4. The full-element discretization simulation calculation method for emergency communication in buried spaces according to claim 2, characterized in that, In step 2, the network coverage vector is calculated as follows: traverse all network signal sources in the simulation scenario, determine whether each signal source covers the current grid center point, and if it does, calculate the signal energy distribution and superimpose the electromagnetic interference effect to generate the network coverage vector set at the current point.
5. The full-element discretization simulation calculation method for emergency communication in buried spaces according to claim 1, characterized in that, Step 3 is as follows: Based on the distance between communication nodes, spatial medium properties, and electromagnetic interference, quickly calculate the signal quality parameters of the receiving end; compare the calculated quality parameters with the service thresholds in the pre-built knowledge base to determine whether the link meets the service requirements.
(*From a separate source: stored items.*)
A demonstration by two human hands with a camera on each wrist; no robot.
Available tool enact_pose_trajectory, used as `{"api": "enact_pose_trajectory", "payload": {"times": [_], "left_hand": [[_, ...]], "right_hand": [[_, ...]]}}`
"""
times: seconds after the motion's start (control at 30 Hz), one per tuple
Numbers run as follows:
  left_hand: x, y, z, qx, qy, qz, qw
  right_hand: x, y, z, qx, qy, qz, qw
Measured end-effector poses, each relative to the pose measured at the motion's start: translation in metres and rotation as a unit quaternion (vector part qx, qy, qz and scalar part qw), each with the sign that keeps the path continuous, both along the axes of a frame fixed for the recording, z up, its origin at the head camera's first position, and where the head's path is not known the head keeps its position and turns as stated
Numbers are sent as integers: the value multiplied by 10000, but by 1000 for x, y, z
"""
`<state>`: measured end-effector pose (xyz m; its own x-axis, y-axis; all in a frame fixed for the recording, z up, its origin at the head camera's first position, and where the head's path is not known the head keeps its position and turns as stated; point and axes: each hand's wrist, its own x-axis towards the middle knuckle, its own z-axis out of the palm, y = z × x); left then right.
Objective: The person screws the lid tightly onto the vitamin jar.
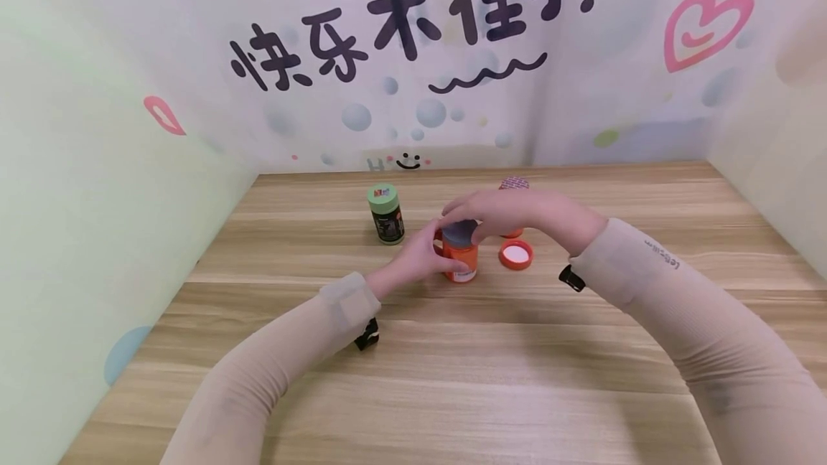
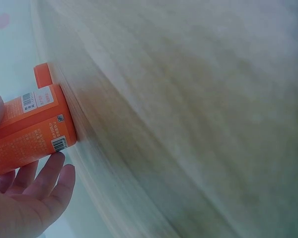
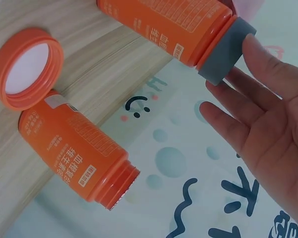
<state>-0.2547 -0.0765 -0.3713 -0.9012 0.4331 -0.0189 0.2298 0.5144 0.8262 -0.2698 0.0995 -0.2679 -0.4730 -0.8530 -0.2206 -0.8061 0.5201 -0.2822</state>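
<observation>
An orange bottle point(image 1: 460, 264) with a grey cap point(image 1: 459, 234) stands upright on the table. My left hand point(image 1: 421, 255) grips its side, the thumb across the front. From above, my right hand point(image 1: 496, 211) holds the grey cap between thumb and fingers; the right wrist view shows this cap point(image 3: 227, 50) seated on the bottle's neck. Behind the right hand is a second orange bottle point(image 3: 79, 148), capless, a patterned seal over its mouth. Its front is mostly hidden in the head view. An orange cap point(image 1: 515, 255) lies upturned nearby, white liner showing.
A dark bottle with a green lid point(image 1: 385, 214) stands to the left of the hands. Beyond the table's back edge hangs a printed white backdrop point(image 1: 400, 113). Pale walls close off both sides of the wood-grain table point(image 1: 439, 393).
</observation>
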Motion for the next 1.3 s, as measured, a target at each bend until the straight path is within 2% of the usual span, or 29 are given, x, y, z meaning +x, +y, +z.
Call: {"api": "enact_pose_trajectory", "payload": {"times": [0.43,0.6,0.87,1.07,1.3], "left_hand": [[-2,0,-2,87,-67,-35,9999],[-2,0,-2,109,-64,-4,9999],[-1,-1,-2,282,-26,-79,9996],[0,0,-2,220,71,-16,9997],[1,1,-2,99,103,-1,9999]], "right_hand": [[4,-2,0,54,130,-94,9999],[6,-4,-2,159,172,-302,9993],[13,-9,-5,491,632,-368,9961],[14,-9,-15,357,1061,-270,9933],[14,-9,-22,336,1044,-482,9928]]}}
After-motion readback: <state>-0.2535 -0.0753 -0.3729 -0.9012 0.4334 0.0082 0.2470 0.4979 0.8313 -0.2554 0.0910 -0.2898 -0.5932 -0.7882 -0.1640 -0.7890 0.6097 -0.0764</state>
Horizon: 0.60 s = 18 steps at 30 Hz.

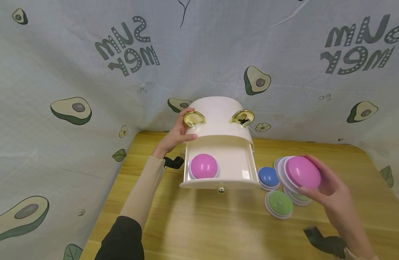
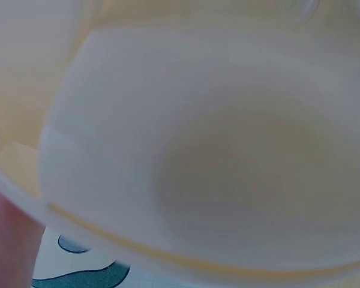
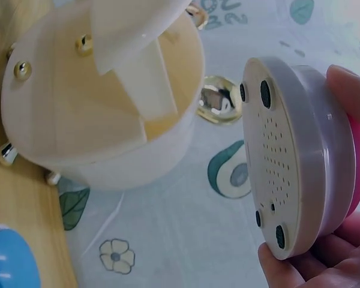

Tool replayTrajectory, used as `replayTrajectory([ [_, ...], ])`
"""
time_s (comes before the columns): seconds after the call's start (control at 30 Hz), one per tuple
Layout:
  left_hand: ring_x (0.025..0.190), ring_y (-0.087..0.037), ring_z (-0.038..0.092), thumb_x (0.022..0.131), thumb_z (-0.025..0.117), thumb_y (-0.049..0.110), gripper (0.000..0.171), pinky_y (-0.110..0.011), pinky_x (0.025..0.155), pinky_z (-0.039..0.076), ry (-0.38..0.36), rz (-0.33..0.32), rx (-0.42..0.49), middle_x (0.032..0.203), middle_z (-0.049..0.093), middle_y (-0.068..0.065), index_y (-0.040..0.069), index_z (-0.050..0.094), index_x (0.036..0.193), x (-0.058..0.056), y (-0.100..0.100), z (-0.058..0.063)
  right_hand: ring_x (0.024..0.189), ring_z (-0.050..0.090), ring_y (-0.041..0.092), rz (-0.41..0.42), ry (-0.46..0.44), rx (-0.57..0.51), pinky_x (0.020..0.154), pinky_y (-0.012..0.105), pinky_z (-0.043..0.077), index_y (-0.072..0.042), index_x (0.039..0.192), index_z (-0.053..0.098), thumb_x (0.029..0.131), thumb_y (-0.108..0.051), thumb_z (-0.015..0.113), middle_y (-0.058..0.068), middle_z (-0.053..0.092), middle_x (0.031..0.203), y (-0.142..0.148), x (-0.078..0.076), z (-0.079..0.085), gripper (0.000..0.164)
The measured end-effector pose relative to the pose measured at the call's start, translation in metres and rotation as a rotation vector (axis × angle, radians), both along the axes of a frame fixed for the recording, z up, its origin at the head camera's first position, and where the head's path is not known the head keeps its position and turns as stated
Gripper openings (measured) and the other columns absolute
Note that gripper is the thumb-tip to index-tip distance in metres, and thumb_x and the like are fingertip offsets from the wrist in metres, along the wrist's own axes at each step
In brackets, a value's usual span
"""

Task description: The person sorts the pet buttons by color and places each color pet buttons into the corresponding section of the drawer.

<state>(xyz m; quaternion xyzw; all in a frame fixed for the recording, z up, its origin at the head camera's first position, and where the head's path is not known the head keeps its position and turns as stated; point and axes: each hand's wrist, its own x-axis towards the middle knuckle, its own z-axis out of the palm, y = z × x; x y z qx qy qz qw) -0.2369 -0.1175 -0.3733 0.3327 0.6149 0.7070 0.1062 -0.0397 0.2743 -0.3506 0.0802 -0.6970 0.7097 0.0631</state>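
Observation:
My right hand grips a pink domed push button with a white base, tilted above the table at the right. In the right wrist view, the button's underside shows small holes and dark pads. My left hand holds the left side of a rounded white storage box, thumb on the front edge, fingers by one gold ear. The box's drawer is pulled out. Another pink push button lies in its left side. A white surface fills most of the left wrist view.
A blue button and a green button lie on the wooden table right of the drawer. More buttons are partly hidden behind the held one. A pale avocado-print cloth hangs close behind the box.

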Motion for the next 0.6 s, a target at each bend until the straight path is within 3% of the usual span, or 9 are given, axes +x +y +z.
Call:
replayTrajectory([
  [0.33, 0.122, -0.018, 0.037, 0.079, 0.058, -0.015, 0.085, -0.028, 0.094, 0.042, -0.004, -0.003, 0.003, 0.137, 0.030, -0.010, 0.013, 0.011, 0.144, -0.001, 0.000, -0.001, 0.124, 0.037, 0.018, 0.052, 0.065, 0.031, 0.093, 0.014, 0.038, 0.001, 0.145, 0.035, 0.074, 0.030, 0.058, 0.013, 0.038, 0.140, -0.021, -0.012, 0.014, 0.080],
  [0.6, 0.123, -0.018, 0.037, 0.080, 0.058, -0.015, 0.084, -0.028, 0.094, 0.041, -0.005, -0.004, -0.004, 0.137, 0.030, -0.011, 0.013, 0.011, 0.144, -0.001, 0.000, 0.000, 0.125, 0.039, 0.017, 0.083, 0.066, 0.062, 0.095, 0.014, 0.038, -0.001, 0.144, 0.038, 0.073, 0.028, 0.062, 0.012, 0.039, 0.140, -0.039, -0.022, 0.020, 0.080],
])
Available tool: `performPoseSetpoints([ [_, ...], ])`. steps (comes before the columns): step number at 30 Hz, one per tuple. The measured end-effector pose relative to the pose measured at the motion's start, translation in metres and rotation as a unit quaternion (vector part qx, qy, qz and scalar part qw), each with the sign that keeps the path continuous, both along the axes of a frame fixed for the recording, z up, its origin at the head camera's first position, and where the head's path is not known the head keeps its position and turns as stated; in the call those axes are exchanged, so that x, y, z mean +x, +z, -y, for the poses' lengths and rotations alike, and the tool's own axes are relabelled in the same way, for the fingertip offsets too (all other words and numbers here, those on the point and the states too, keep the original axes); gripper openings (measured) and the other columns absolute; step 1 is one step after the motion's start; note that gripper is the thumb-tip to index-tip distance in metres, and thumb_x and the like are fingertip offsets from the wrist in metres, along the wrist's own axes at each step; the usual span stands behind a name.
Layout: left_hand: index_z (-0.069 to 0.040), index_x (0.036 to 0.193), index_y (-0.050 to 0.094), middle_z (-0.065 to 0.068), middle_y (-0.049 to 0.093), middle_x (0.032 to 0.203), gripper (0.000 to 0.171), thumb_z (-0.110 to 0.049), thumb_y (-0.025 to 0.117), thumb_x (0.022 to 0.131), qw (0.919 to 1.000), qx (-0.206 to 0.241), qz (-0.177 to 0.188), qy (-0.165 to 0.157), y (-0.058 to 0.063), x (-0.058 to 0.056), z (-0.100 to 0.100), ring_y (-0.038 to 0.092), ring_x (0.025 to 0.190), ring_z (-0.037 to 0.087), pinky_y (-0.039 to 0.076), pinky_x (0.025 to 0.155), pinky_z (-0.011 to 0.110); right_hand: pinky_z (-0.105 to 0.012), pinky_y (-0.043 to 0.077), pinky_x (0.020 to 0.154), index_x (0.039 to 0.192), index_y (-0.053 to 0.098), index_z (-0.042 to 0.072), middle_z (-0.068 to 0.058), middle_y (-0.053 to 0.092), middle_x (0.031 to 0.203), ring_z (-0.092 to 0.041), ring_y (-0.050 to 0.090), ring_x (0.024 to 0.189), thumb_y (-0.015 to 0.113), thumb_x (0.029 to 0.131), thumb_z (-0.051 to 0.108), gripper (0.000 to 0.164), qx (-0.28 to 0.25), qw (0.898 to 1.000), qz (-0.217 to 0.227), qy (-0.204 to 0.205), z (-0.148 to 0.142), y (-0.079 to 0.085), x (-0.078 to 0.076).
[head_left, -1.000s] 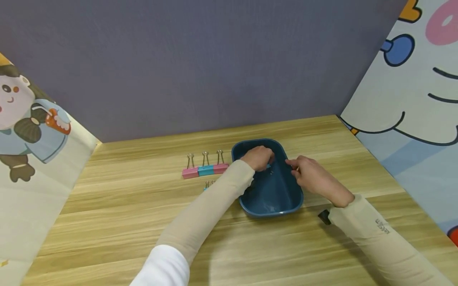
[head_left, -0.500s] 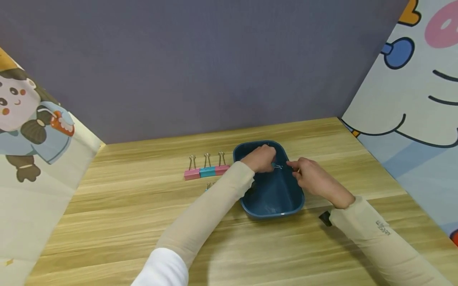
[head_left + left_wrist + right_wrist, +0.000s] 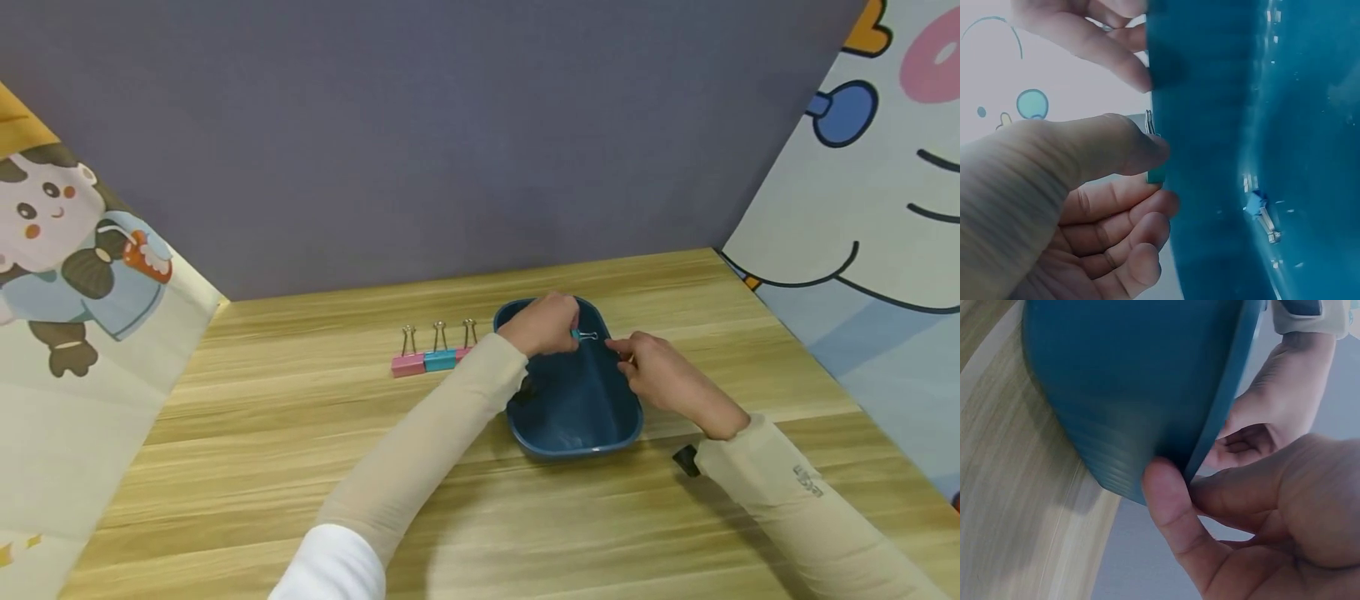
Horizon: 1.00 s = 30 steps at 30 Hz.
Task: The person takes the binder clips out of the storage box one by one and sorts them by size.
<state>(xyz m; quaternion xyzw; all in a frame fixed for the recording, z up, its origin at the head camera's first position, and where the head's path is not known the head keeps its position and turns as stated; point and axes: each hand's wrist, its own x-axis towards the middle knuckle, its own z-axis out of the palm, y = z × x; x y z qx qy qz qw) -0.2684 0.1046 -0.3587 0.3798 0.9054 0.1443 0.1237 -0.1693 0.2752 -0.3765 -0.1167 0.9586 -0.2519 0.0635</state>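
Observation:
My left hand (image 3: 543, 325) is above the far part of the dark blue plastic tub (image 3: 573, 451). It pinches a small teal binder clip (image 3: 587, 335) between thumb and fingers, with the wire handles pointing right. In the left wrist view, fingers partly cover that clip. Another small blue binder clip (image 3: 1257, 203) lies inside the tub. My right hand (image 3: 660, 371) pinches the tub's right rim; in the right wrist view its thumb (image 3: 1166, 487) presses the outer wall.
Left of the tub, larger pink and teal binder clips (image 3: 440, 359) stand in a row, handles up. My left forearm partly hides the row. The wooden table (image 3: 285, 433) meets a grey panel (image 3: 465, 150) at the back.
My left hand has drawn the teal binder clip up and its handles have come into sight. Small clips left of the tub are now hidden by the forearm. My right hand keeps its hold.

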Motion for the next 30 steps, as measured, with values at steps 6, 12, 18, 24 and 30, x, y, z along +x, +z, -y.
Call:
performPoseSetpoints([
  [6,-0.016,0.055,0.031,-0.003,0.019,0.052,0.047,-0.013,0.067,0.085,0.9995,0.029,0.010,-0.002,0.010,0.004,0.008,0.017,0.042,0.011,0.020,0.043,0.024,-0.029,0.038,0.052,0.132,0.046,-0.012,-0.014,0.051,0.089,-0.018,0.042,0.057,0.050,0.092,-0.005,0.040,0.000,1.000,0.008,0.000,-0.001,0.001,0.001],
  [12,-0.014,0.062,0.043,-0.003,0.028,0.055,0.034,-0.013,0.067,0.085,0.9985,0.055,-0.003,0.000,0.017,0.009,0.018,0.027,0.044,0.010,0.026,0.044,0.023,-0.030,0.038,0.053,0.130,0.047,-0.012,-0.012,0.050,0.086,-0.018,0.042,0.059,0.051,0.092,-0.006,0.039,0.007,1.000,0.002,0.005,0.001,0.003,0.000],
  [18,-0.010,0.077,0.059,0.000,0.047,0.068,0.013,-0.014,0.068,0.085,0.9961,0.079,-0.036,-0.016,0.026,0.015,0.028,0.041,0.054,0.010,0.034,0.051,0.022,-0.030,0.039,0.054,0.129,0.049,-0.012,-0.012,0.051,0.085,-0.017,0.044,0.060,0.052,0.091,-0.006,0.039,0.015,1.000,-0.008,0.006,0.002,0.004,0.000],
  [24,-0.009,0.092,0.060,0.000,0.055,0.088,0.012,-0.014,0.068,0.085,0.9930,0.098,-0.056,-0.035,0.037,0.026,0.042,0.050,0.073,0.011,0.043,0.062,0.021,-0.030,0.039,0.054,0.128,0.049,-0.013,-0.012,0.052,0.085,-0.017,0.044,0.060,0.053,0.090,-0.007,0.039,0.017,1.000,-0.017,0.008,0.003,0.002,-0.001],
  [30,-0.008,0.094,0.060,0.001,0.057,0.093,0.014,-0.012,0.069,0.084,0.9895,0.110,-0.083,-0.043,0.041,0.035,0.058,0.051,0.080,0.012,0.044,0.068,0.019,-0.029,0.038,0.053,0.128,0.049,-0.013,-0.015,0.053,0.088,-0.017,0.044,0.060,0.053,0.090,-0.007,0.039,0.011,1.000,-0.019,0.003,0.003,0.001,-0.001],
])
6. The full-element discretization simulation calculation method for emergency communication in buried spaces according to claim 1, characterized in that, In step 3, if a communication node cannot establish a valid link with the network signal source, the system automatically marks the node's network status as abnormal and triggers it to execute a preset adaptive behavior strategy, including channel switching, relay search, or operation mode switching.
7. The full-element discretization simulation calculation method for emergency communication in buried spaces according to claim 1, characterized in that, In step 4, the single-point matching mode is as follows: directly select the cube grid that is closest to the center point of the simulation object in Euclidean distance, and use the pre-stored environmental element vector in the grid as the input of the simulation object; the multi-point fitting mode is as follows: extract the environmental element vectors of multiple neighboring grids around the center point of the simulation object, perform interpolation calculation with distance as weight, and generate the fitted environmental vector.
8. The full-element discretization simulation calculation method for emergency communication in buried spaces according to claim 1, characterized in that, In step 4, the simulation object iteratively updates its communication connectivity, network status, and operational behavior based on the acquired environmental element vectors, thereby achieving closed-loop simulation of environmental perception and behavioral response.
9. A full-element discretized simulation system for emergency communication in buried spaces, characterized in that, include: Environmental Discretization Modeling Module: This module is used to divide a continuous three-dimensional burial space into multiple uniform cubic grids and define a unified data structure for each grid. Full-element distribution vector calculation module: used to calculate the distribution vectors of atmospheric environment, electromagnetic signals, communication signals and network coverage in parallel at the center point of each cubic grid, and generate a full-element discretized environment model; Communication simulation and calculation module: used to perform functional simulation of the reachability and effectiveness of communication links based on the full-element discretized environment model; Dynamic Adaptation and Behavior Iteration Module: This module maps simulation objects to corresponding grid positions in the discretized environment model, dynamically selects the adaptation mode to obtain environmental element vectors, and drives the state and behavior updates of simulation objects. System Data Management Module: Used to coordinate the execution order and data interaction of the above modules, and to centrally manage simulation data assets.